> [Problem to work on] Everything in the listing below needs restating exactly, apart from the pictures.
**** Source material ****
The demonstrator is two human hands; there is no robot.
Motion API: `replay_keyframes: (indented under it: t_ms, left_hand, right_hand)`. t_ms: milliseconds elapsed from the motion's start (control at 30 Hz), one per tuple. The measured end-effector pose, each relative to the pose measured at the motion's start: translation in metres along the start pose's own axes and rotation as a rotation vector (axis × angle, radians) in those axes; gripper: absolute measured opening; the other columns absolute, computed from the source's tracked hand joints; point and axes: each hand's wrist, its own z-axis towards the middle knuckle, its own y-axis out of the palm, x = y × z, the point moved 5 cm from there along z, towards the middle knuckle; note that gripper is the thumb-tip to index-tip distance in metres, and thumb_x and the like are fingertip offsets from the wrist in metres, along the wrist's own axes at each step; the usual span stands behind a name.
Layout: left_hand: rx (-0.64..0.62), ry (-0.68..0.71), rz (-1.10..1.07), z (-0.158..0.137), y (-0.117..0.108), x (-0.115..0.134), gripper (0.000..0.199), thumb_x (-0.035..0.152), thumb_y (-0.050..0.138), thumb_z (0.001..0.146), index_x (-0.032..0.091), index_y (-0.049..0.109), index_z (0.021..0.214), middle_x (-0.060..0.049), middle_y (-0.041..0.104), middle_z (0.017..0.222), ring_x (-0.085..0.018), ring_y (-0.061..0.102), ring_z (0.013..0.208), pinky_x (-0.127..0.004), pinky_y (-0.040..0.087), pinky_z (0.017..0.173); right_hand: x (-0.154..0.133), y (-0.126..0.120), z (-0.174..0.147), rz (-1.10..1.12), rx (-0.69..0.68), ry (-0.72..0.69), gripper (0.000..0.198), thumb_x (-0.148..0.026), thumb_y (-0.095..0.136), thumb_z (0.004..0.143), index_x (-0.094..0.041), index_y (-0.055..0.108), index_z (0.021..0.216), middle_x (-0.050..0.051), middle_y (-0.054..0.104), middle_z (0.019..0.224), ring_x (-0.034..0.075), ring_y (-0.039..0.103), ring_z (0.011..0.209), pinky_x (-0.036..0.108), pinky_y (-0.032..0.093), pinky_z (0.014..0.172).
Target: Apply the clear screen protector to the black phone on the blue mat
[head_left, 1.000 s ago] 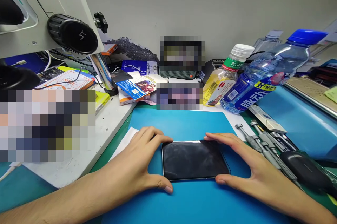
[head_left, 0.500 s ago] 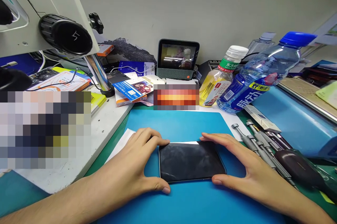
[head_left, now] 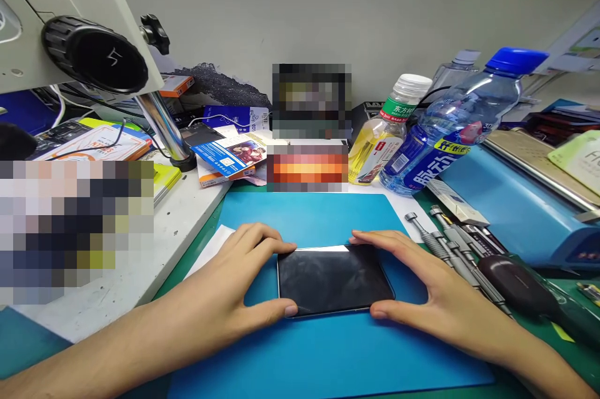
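Note:
A black smartphone [head_left: 335, 283] lies crosswise on a blue work mat [head_left: 328, 352], its dark glossy face up, with a white reflection along the far edge. My left hand [head_left: 239, 280] grips its left end, fingers at the far edge and thumb on the near edge. At the right end my right hand [head_left: 417, 280] does the same, fingertips at the far corner and thumb against the near edge. Both palms stay clear of the phone's short sides.
Screwdrivers [head_left: 454, 255] and a dark-handled tool [head_left: 515, 283] lie at right beside a blue machine [head_left: 525, 199]. A blue-capped bottle [head_left: 464, 124] and a yellow drink bottle [head_left: 391, 130] stand behind. At left, a microscope stand [head_left: 164, 127] rises from a white base [head_left: 187, 242].
My left thumb has come up from beside the phone onto its near edge. The whole view has shifted slightly; the phone still lies on the mat between both hands.

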Motion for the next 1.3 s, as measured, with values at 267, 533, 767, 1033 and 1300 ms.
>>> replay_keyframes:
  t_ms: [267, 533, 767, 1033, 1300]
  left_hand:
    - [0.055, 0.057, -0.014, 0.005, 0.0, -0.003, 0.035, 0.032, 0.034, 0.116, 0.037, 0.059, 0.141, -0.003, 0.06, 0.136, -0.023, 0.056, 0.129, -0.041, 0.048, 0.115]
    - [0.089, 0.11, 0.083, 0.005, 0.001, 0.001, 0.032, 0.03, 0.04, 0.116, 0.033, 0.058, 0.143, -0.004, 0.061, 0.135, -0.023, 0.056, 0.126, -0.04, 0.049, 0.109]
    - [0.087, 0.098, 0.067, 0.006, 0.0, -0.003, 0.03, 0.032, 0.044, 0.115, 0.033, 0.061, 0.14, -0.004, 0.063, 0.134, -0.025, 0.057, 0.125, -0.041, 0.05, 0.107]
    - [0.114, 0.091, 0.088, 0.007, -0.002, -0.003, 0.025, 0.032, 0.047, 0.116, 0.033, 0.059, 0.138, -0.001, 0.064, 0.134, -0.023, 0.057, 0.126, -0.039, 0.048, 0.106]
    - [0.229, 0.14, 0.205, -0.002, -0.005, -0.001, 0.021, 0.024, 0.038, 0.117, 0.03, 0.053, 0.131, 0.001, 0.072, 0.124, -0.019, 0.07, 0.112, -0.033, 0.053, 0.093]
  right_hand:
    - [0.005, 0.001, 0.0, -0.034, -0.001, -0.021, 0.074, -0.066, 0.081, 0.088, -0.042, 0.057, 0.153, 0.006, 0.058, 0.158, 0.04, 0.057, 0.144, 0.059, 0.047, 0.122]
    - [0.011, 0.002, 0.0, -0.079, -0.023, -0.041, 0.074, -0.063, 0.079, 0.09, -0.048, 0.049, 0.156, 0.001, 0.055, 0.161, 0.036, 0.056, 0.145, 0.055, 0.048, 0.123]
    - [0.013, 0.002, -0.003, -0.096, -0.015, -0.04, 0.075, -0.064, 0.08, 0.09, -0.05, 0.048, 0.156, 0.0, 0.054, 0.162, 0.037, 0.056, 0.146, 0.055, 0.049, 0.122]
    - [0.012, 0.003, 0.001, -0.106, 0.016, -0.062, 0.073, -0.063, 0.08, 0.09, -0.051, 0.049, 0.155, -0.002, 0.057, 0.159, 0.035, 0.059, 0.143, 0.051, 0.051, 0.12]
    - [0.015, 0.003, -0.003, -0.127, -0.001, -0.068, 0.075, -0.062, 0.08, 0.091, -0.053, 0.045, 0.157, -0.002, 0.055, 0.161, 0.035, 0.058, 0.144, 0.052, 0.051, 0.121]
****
> [Task answer]
The demonstrator is two human hands; there is no robot.
Motion API: `replay_keyframes: (indented under it: t_ms, left_hand, right_hand)`. t_ms: milliseconds elapsed from the motion's start (control at 30 Hz), one per tuple. The measured end-effector pose, each relative to the pose measured at the motion's start: translation in metres along the start pose's own axes and rotation as a rotation vector (axis × angle, radians) in those axes; gripper: absolute measured opening; the other columns absolute, computed from the source's tracked hand joints; point and axes: each hand's wrist, its own z-axis towards the middle knuckle, its own y-axis out of the palm, x = y × z, the point moved 5 cm from there along z, towards the middle knuckle; note that gripper is the thumb-tip to index-tip distance in metres, and thumb_x and the like are fingertip offsets from the wrist in metres, along the wrist's own axes at each step; the usual span stands behind a name.
Layout: left_hand: rx (-0.64..0.62), ry (-0.68..0.71), rz (-1.10..1.07), z (-0.158..0.137), y (-0.117..0.108), x (-0.115..0.134), gripper (0.000..0.199), thumb_x (-0.035..0.152), thumb_y (-0.050..0.138), thumb_z (0.001..0.146), index_x (-0.032..0.091), index_y (-0.049..0.109), index_z (0.021..0.214), middle_x (-0.060..0.049), middle_y (-0.041..0.104), middle_z (0.017..0.222), ring_x (-0.085..0.018), ring_y (-0.061..0.102), ring_z (0.013..0.208), pinky_x (-0.127..0.004), pinky_y (-0.040..0.087), pinky_z (0.017..0.173); right_hand: x (-0.154..0.133), y (-0.126..0.120), z (-0.174..0.147), rz (-1.10..1.12), rx (-0.69..0.68), ry (-0.72..0.69), gripper (0.000..0.198), thumb_x (-0.148..0.026), thumb_y (-0.095..0.136), thumb_z (0.004..0.143), index_x (-0.094..0.041), index_y (-0.055..0.108), index_z (0.021..0.216), middle_x (-0.050..0.051), middle_y (-0.054..0.104), middle_z (0.019..0.224), ring_x (-0.034..0.075), ring_y (-0.039..0.103), ring_z (0.011..0.209), pinky_x (-0.036..0.108), pinky_y (-0.032..0.093), pinky_z (0.014..0.172).
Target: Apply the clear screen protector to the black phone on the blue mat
[head_left, 1.000 s ago] 
[head_left, 0.500 s ago] 
[head_left, now] 
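Note:
A black smartphone [head_left: 335, 283] lies crosswise on a blue work mat [head_left: 328, 352], its dark glossy face up, with a white reflection along the far edge. My left hand [head_left: 239, 280] grips its left end, fingers at the far edge and thumb on the near edge. At the right end my right hand [head_left: 417, 280] does the same, fingertips at the far corner and thumb against the near edge. Both palms stay clear of the phone's short sides.
Screwdrivers [head_left: 454, 255] and a dark-handled tool [head_left: 515, 283] lie at right beside a blue machine [head_left: 525, 199]. A blue-capped bottle [head_left: 464, 124] and a yellow drink bottle [head_left: 391, 130] stand behind. At left, a microscope stand [head_left: 164, 127] rises from a white base [head_left: 187, 242].
My left thumb has come up from beside the phone onto its near edge. The whole view has shifted slightly; the phone still lies on the mat between both hands.
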
Motion for the next 1.3 s, as measured, with values at 267, 533, 767, 1033 and 1300 ms.
>>> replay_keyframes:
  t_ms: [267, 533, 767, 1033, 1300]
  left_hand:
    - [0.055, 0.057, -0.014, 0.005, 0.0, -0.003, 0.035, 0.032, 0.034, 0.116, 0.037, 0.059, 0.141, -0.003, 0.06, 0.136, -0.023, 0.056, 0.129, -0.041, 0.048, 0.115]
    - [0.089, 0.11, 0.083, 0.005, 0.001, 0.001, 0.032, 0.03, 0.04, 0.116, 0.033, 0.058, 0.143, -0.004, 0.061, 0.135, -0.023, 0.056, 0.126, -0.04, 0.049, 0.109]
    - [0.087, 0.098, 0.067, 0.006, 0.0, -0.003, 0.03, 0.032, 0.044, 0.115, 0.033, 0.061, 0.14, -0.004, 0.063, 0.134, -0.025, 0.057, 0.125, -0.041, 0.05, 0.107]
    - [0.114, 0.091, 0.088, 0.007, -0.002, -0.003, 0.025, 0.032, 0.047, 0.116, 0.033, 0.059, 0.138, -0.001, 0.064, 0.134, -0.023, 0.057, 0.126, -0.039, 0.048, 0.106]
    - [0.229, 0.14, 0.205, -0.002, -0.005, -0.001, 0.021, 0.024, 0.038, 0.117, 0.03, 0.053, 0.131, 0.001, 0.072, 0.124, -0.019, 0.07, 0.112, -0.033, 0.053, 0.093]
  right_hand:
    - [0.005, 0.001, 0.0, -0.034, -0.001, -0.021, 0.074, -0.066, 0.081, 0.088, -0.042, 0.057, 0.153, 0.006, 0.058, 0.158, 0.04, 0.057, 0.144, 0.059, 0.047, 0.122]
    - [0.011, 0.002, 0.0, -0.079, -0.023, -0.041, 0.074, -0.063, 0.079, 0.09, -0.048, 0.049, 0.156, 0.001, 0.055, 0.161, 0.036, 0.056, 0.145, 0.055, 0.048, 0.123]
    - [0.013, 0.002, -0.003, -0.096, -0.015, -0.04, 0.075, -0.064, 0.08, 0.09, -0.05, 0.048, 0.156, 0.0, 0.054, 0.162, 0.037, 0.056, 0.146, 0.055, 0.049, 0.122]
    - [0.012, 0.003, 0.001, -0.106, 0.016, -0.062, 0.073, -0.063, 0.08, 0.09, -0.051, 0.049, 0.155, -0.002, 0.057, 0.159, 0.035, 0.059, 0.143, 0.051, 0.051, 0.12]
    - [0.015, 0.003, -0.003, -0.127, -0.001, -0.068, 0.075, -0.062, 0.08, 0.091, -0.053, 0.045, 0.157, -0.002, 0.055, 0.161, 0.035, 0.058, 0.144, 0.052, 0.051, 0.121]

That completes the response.